Im Versuch "Markerbsen für die Tiefkühlindustrie" wurden 2026 am Landesamt für Umwelt, Landwirtschaft und Geologie in Dresden-Pillnitz in der mittelspäten Reifegruppe 27 Sorten geprüft, rund die Hälfte der Sorten waren den Angaben zufolge als 'grob‘ einzuordnen.
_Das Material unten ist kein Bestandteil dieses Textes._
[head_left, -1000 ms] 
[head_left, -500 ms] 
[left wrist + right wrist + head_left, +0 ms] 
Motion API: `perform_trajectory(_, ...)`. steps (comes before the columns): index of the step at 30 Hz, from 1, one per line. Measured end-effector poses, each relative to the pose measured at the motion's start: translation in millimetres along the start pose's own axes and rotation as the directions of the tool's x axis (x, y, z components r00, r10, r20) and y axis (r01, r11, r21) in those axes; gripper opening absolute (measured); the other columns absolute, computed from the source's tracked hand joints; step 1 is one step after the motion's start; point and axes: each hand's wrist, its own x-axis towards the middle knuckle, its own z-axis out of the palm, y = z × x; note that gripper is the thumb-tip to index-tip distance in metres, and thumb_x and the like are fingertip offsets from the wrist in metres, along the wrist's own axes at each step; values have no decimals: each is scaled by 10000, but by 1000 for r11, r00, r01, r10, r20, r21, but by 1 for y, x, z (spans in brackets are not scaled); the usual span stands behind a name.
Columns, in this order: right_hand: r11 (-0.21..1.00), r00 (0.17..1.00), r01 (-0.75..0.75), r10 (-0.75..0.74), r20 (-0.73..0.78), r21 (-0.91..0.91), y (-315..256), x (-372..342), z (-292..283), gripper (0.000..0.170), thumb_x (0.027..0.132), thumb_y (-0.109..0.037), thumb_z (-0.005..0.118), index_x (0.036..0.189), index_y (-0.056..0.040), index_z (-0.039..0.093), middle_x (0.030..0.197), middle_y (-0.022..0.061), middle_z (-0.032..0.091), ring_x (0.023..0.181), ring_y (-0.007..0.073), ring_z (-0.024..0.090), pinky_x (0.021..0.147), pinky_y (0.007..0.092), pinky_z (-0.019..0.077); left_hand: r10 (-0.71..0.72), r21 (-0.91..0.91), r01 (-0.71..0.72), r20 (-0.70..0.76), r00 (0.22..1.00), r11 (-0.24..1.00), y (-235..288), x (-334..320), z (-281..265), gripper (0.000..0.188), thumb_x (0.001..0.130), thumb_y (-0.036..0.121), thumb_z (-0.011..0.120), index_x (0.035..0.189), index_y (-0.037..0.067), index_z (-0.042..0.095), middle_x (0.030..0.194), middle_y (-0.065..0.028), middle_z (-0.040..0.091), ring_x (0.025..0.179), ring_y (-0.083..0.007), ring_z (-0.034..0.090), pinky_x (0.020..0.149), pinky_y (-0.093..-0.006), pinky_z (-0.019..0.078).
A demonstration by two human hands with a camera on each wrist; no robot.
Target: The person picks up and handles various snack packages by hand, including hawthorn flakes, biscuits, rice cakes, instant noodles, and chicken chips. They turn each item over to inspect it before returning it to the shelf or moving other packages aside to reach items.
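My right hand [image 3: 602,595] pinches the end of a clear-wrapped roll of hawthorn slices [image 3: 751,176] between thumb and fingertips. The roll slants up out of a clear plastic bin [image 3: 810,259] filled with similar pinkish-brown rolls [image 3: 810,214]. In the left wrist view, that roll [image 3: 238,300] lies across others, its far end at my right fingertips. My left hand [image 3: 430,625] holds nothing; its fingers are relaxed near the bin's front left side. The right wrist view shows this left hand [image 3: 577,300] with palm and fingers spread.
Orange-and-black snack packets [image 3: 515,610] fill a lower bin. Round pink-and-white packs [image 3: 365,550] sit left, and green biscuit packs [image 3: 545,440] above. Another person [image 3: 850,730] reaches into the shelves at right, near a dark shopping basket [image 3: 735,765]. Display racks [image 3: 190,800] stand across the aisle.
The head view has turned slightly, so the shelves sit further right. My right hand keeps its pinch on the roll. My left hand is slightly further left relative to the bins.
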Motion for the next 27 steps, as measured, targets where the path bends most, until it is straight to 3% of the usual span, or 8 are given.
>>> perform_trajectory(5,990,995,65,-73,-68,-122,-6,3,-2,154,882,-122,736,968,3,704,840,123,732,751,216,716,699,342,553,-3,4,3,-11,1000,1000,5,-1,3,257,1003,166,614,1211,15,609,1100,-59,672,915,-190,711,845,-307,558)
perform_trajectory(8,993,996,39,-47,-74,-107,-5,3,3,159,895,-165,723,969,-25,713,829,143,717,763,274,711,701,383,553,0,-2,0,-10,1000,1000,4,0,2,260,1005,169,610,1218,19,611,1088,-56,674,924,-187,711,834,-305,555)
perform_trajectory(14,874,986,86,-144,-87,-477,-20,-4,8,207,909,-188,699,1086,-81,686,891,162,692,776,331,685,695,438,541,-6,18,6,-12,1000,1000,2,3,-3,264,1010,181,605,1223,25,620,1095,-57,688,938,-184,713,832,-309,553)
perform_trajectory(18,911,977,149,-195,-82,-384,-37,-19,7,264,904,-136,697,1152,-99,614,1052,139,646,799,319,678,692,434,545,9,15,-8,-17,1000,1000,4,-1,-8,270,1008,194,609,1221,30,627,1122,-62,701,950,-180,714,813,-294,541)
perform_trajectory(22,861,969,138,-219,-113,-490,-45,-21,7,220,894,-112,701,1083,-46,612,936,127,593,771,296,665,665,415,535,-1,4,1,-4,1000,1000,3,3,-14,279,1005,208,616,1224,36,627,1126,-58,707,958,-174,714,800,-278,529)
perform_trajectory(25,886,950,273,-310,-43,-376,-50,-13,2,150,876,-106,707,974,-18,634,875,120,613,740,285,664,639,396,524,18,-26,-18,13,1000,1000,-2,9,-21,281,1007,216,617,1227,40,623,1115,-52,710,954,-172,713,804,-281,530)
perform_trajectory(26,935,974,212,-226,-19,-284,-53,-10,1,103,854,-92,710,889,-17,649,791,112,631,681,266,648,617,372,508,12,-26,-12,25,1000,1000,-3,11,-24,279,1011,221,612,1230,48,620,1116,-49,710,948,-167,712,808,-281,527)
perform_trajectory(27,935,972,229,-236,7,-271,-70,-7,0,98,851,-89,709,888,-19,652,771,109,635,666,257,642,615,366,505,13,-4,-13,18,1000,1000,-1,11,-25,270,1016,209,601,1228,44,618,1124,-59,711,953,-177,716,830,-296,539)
Die Witterungsbedingungen waren lange Zeit günstig für die Erbsen. Einige Tage vor Erntebeginn klettern die Temperaturen dann aber durchgehend auf Werte (deutlich) über 30 °C an, was die 'Kornfüllung‘ beeinträchtigt haben dürfte und so viele Sorten in die nächstuntere Sortierungsklasse abrutschen ließ. Die Erträge (ohne sehr feine Sorten) lagen im Mittel bei noch guten 0,76 kgTW105/m², zwei Sorten knackten trotz der widrigen Umstände die 1 kgTW105/m²-Ertragsmarke.
Eine sehr feine Sorte fiel durch eine ungewöhnlich hellgrüne Grünkornfarbe bei geringer Einheitlichkeit auf, insbesondere bei den (sehr) fein sortierenden Sorten war die Einheitlichkeit der Grünkornfarbe ansonsten sehr gut.